* EXERCISE DIRECTIONS *
From the line that contains "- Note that" through the line that contains "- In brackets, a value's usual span", output every line of the listing below exactly and leave out all the rest.

== DATA FOR THIS EXERCISE ==

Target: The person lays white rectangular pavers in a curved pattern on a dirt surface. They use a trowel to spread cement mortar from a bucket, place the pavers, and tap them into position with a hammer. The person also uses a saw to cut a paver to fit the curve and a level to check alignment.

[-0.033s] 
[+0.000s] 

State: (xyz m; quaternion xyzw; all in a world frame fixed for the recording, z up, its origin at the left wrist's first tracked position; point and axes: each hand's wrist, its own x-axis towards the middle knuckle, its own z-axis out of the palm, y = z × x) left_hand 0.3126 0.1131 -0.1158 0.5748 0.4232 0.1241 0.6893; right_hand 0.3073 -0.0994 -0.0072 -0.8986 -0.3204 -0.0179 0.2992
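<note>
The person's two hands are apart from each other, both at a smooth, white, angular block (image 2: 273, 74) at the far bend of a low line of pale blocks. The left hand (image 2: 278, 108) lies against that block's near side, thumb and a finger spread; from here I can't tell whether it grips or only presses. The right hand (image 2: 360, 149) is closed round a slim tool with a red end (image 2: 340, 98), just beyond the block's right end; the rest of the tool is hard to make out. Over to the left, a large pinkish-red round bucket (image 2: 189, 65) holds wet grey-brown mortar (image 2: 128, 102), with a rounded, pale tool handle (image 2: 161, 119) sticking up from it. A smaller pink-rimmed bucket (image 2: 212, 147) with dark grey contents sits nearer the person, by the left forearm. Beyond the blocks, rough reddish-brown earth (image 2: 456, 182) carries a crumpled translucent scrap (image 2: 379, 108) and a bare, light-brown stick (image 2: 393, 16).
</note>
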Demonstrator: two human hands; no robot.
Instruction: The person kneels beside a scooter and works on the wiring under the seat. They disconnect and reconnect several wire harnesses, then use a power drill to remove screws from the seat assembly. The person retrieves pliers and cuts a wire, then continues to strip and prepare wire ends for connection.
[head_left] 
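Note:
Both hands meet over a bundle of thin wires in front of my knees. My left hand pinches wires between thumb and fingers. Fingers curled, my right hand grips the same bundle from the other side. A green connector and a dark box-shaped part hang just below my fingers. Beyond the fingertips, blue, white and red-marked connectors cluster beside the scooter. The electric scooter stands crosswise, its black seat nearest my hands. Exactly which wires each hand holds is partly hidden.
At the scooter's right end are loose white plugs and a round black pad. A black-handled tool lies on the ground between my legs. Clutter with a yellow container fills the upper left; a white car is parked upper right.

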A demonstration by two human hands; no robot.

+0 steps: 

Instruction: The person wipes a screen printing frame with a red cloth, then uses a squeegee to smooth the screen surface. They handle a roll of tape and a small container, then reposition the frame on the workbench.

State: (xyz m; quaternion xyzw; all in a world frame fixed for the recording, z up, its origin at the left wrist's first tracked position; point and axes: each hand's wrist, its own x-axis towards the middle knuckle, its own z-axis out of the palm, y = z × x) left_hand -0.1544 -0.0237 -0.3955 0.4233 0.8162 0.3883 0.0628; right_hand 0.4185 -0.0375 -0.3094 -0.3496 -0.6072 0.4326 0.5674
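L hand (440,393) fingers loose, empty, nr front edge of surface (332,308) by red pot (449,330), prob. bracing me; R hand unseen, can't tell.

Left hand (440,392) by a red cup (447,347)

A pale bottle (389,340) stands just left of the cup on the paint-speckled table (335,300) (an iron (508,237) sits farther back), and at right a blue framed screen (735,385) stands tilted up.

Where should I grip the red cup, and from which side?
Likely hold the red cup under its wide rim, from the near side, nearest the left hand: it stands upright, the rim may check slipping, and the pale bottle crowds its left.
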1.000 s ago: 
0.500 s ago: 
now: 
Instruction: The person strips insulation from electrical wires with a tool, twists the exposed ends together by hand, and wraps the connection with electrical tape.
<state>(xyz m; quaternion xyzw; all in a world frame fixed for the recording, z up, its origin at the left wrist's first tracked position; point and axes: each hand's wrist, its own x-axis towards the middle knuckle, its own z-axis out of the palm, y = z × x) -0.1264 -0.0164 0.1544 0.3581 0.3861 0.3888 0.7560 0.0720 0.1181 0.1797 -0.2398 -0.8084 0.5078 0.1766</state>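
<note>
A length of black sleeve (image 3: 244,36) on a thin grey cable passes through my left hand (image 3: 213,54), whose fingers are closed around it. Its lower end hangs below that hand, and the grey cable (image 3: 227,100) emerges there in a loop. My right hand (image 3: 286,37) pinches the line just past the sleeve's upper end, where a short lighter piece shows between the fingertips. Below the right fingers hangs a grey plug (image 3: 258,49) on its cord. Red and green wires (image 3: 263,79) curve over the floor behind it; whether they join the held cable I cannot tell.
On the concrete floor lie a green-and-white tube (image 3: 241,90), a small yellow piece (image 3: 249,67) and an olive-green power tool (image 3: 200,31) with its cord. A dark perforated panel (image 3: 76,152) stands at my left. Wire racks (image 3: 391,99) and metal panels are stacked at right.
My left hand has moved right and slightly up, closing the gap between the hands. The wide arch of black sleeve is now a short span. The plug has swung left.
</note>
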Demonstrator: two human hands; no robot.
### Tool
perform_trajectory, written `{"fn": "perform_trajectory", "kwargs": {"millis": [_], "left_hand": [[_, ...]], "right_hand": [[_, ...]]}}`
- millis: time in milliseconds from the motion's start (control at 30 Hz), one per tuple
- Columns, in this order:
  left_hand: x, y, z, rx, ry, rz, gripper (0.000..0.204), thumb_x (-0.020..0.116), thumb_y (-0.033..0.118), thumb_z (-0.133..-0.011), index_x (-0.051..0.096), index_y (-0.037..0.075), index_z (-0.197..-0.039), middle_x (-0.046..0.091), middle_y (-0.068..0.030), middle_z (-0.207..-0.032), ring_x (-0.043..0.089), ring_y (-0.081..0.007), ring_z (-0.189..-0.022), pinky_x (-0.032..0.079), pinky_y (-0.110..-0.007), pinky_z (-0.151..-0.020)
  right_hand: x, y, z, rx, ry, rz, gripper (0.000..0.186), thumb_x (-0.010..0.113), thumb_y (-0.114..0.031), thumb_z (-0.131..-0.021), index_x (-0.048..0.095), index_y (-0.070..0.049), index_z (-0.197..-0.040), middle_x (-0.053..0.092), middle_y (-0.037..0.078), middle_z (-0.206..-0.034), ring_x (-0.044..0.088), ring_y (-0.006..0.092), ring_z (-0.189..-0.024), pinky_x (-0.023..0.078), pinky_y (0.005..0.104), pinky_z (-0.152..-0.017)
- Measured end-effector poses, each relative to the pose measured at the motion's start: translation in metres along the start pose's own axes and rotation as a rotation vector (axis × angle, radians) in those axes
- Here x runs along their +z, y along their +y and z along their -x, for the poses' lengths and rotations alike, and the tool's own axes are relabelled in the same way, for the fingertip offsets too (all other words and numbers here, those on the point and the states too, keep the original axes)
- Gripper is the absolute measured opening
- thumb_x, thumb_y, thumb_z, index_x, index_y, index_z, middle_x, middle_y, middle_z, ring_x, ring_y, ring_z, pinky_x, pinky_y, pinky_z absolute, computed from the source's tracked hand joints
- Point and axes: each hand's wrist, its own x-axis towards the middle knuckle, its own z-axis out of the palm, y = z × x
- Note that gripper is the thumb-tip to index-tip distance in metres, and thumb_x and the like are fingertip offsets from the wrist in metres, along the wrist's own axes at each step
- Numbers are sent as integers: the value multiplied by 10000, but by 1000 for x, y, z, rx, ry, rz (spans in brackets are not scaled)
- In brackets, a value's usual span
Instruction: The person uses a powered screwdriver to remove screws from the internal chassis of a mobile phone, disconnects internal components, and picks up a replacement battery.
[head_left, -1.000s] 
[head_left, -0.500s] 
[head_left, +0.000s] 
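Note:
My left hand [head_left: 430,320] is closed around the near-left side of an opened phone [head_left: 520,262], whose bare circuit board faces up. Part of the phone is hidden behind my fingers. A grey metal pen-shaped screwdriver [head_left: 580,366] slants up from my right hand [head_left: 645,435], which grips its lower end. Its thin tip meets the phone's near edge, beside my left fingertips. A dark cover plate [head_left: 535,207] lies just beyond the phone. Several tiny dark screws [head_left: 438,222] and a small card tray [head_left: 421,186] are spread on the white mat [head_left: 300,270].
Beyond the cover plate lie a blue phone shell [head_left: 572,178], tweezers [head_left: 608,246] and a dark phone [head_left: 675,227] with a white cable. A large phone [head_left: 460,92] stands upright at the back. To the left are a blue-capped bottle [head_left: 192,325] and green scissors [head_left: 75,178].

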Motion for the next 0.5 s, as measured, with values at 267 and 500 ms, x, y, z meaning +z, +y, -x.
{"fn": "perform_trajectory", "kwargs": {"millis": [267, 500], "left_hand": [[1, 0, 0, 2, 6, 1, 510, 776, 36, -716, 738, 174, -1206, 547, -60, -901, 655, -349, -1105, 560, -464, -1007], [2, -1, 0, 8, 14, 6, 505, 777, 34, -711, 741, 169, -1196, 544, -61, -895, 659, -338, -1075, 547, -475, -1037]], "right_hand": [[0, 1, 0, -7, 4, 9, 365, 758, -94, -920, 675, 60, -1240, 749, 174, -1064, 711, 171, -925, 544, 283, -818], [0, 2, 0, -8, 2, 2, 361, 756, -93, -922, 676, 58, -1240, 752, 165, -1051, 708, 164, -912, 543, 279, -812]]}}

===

* TASK RESPONSE *
- Note that gripper is the thumb-tip to index-tip distance in metres, and thumb_x and the like are fingertip offsets from the wrist in metres, along the wrist's own axes at each step
- Numbers are sent as integers: the value multiplied by 10000, but by 1000 for x, y, z, rx, ry, rz (spans in brackets are not scaled)
- In brackets, a value's usual span

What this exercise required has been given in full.